Problem to solve: Your task is to copy the lines of the data below from the line holding "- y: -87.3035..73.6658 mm" through the line holding "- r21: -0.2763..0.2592", inclusive, exactly and with nothing added.

==== Dataset extract

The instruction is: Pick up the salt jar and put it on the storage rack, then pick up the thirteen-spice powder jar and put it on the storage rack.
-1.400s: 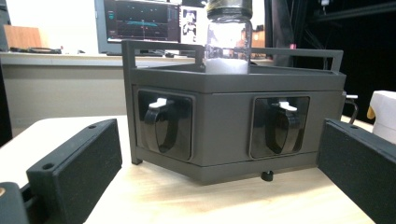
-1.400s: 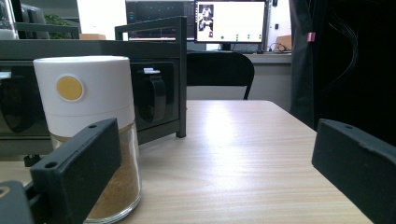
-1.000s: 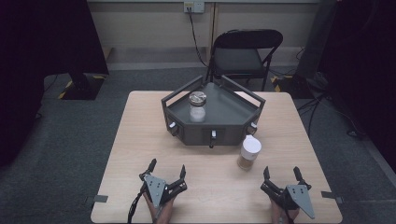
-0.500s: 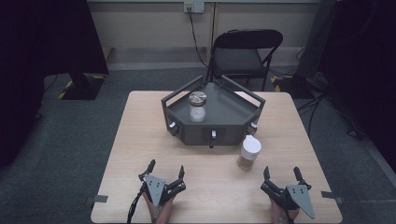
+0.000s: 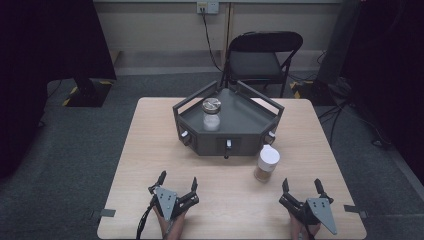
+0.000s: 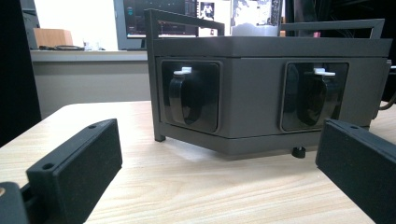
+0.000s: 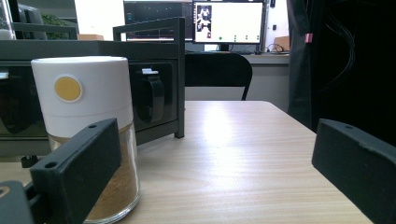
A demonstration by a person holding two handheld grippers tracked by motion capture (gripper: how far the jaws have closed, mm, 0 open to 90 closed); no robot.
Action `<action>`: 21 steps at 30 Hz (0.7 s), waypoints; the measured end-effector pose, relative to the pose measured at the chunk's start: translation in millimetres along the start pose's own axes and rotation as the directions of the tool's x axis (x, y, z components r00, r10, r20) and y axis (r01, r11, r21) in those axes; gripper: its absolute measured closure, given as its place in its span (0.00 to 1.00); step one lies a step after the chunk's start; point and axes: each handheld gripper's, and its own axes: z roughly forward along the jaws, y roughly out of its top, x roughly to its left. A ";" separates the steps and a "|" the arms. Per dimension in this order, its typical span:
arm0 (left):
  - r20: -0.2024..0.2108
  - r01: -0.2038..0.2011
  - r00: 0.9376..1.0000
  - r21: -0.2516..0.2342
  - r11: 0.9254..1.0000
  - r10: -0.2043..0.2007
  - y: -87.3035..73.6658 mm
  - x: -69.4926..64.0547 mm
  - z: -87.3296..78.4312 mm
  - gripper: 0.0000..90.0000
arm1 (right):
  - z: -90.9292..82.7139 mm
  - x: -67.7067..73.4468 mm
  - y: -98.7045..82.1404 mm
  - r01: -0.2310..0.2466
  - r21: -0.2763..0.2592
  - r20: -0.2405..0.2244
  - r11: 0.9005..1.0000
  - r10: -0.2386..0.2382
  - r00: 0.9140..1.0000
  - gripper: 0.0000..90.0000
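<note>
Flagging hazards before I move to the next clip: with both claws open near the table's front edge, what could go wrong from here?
1. The spice jar is tall and narrow and stands alone beside the rack; an off-centre approach by the right claw could tip it.
2. It stands close to the rack's corner, so a wide-open claw may bump the rack.
3. The glass jar stands loose on the rack's top; a knock might shake it.

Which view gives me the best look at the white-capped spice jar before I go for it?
The right gripper view: the spice jar stands close and large, with its white cap, yellow dot and brown powder plain, though the near jaw covers part of it. The high view shows the jar small, upright on the table beside the grey rack.
</note>
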 end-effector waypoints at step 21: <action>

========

Response to the exercise:
  - y: -87.3035..73.6658 mm
  - x: -69.4926..64.0547 mm
  - z: -87.3296..78.4312 mm
  - gripper: 0.0000..90.0000
arm1 (right):
  - z: -90.9292..82.7139 mm
  - x: -67.7067..73.4468 mm
  - y: -98.7045..82.1404 mm
  - r01: -0.2310..0.2466
  - r21: -0.2763..0.2592

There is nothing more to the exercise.